When Louis first brought Sol home, Sparky was able to tolerate him — barely. But as soon as Sol turned six months old and became more playful, Sparky began stalking him around the apartment and preventing him from accessing Louis. She charged him if he tried to go into Louis’s bedroom. She trapped him inside the covered litter box until he began eliminating on the floor. Sparky harassed and attacked Sol so often, in fact, that the little cat spent most of his days and nights hiding in a kitchen cupboard, and the only time the cats could be together was after breakfast, when Sol was sleepy. Then — and only then — would Sparky sit beside him and wash his face. But if he happened to wake up in the middle of the grooming session, she attacked him.
Nervous and timid by nature, Sparky startled and hid under the bedcovers at the slightest noise, even everyday noises like the opening and closing of the elevator door. It was clear to me that Sparky suffered from a combination of defensive and territorial aggression. As Sol grew to adult size and became more playful, he became too intimidating for Sparky to tolerate. That’s why Sparky enjoyed grooming Sol when he was sleepy and lethargic — he posed little threat to her.

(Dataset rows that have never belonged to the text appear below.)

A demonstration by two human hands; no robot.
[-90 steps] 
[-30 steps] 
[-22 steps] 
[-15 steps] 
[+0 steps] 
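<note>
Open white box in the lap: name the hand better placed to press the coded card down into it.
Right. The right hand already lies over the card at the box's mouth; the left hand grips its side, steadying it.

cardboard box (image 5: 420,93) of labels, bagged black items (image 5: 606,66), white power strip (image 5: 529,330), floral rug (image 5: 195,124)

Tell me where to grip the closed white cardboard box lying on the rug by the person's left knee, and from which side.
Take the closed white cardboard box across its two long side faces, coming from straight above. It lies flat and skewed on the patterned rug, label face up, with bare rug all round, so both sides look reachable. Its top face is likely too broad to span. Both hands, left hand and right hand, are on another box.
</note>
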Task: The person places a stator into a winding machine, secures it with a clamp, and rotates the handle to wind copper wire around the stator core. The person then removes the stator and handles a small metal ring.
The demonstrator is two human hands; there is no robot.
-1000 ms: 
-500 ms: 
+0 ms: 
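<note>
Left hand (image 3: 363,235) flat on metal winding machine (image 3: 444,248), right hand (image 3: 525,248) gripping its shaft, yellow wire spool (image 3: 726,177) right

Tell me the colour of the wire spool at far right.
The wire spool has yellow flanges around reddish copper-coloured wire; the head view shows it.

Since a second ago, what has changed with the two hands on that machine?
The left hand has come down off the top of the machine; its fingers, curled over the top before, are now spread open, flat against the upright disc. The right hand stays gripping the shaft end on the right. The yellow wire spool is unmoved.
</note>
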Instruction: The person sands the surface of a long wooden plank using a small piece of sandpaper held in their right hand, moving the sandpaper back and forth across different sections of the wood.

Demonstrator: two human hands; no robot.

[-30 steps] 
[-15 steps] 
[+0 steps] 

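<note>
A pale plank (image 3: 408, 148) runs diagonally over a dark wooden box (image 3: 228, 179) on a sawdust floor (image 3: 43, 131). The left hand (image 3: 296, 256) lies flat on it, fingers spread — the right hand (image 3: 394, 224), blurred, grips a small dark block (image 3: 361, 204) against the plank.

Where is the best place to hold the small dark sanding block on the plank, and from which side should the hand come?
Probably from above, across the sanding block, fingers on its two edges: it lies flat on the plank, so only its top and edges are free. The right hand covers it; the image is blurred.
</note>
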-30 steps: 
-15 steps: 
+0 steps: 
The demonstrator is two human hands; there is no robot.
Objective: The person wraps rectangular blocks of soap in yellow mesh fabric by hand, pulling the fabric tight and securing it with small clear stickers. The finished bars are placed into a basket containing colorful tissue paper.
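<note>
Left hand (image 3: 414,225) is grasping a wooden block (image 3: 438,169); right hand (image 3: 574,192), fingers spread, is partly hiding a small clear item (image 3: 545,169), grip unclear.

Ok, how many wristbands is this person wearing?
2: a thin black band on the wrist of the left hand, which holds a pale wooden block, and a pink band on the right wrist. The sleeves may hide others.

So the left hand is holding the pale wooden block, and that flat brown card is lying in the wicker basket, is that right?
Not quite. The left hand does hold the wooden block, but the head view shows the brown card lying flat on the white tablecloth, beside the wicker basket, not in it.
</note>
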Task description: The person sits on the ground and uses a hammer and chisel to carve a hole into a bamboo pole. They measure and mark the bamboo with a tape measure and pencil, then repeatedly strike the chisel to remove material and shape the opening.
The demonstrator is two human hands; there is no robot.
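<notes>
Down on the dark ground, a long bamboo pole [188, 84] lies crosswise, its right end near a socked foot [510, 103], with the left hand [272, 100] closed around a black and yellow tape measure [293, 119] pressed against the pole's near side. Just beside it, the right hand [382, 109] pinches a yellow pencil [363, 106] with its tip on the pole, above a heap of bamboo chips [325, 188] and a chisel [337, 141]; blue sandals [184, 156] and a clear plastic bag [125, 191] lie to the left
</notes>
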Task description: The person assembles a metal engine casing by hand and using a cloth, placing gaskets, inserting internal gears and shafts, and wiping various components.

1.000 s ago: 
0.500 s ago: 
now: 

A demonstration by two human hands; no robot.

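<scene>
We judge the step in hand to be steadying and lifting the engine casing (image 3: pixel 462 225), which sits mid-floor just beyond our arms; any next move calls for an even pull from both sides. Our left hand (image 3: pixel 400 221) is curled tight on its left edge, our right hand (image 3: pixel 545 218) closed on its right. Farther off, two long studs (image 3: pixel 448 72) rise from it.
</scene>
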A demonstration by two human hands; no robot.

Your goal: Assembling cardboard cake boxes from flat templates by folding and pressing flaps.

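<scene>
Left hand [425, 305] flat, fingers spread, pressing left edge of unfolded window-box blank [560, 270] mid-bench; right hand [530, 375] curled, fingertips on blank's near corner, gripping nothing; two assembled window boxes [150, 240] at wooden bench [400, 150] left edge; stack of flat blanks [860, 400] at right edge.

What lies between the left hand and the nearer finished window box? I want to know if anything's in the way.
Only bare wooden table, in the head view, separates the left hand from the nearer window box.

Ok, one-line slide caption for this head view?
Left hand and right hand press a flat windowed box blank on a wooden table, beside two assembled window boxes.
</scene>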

Louis had to rearrange her home in order to accommodate both cats. At first, the cats were kept in separate rooms and were encouraged to play “paws” under the doors. Louis also minimized unpleasant interactions between the cats and helped Sparky associate Sol’s presence with good things like treats and toys. The cats were brought together, separated by wire mesh, for their meals. Gradually, Louis let them interact more often, usually after meals when the cats were most likely to be relaxed and content. When they were ready for more direct contact, Louis first tired Sol out with vigorous play so he’d be more subdued for his date with Sparky. She also rubbed tuna juice on their heads to encourage them to groom each other. She introduced kitty condos, with multiple high ledges, so the cats could easily escape from each other, and she added extra litter boxes and removed the covers so Sol couldn’t be trapped during a vulnerable moment.
Making Up Is Hard to Do
Louis saw a decrease in aggression between the cats. Sparky adopted one of the condos as her own, making it possible for Sol to safely move around the apartment. Problems arose only if Sol startled Sparky or if he became overly active. Things seemed to be moving along smoothly. But two months later, the cats began fighting again, so Sparky’s veterinarian prescribed a low dose of diazepam (Valium®) for her. On the medication, Sparky was much calmer and allowed Sol to come near her again. One year later, Louis says the cats have forged a kind of friendship. They often sleep together and groom each other, but they still lead very separate lives. Fights are virtually nonexistent, although the cats still occasionally hiss and spit. And Louis was able to wean Sparky off the Valium after a few months.
Conflict between resident cats can be difficult to resolve. Mature solitary cats can have a tough time adapting to the introduction of a playful young kitten. While the owner’s intent is usually for the cats to become good companions, often the best that can be achieved with cats who fight is peaceful coexistence with little or no interaction. If a situation like this cannot be resolved, I usually recommend re-homing one cat so that the well-being of both animals is ensured. Luckily, Louis was able to keep both of her companion animals, but it took a lot of patience and time.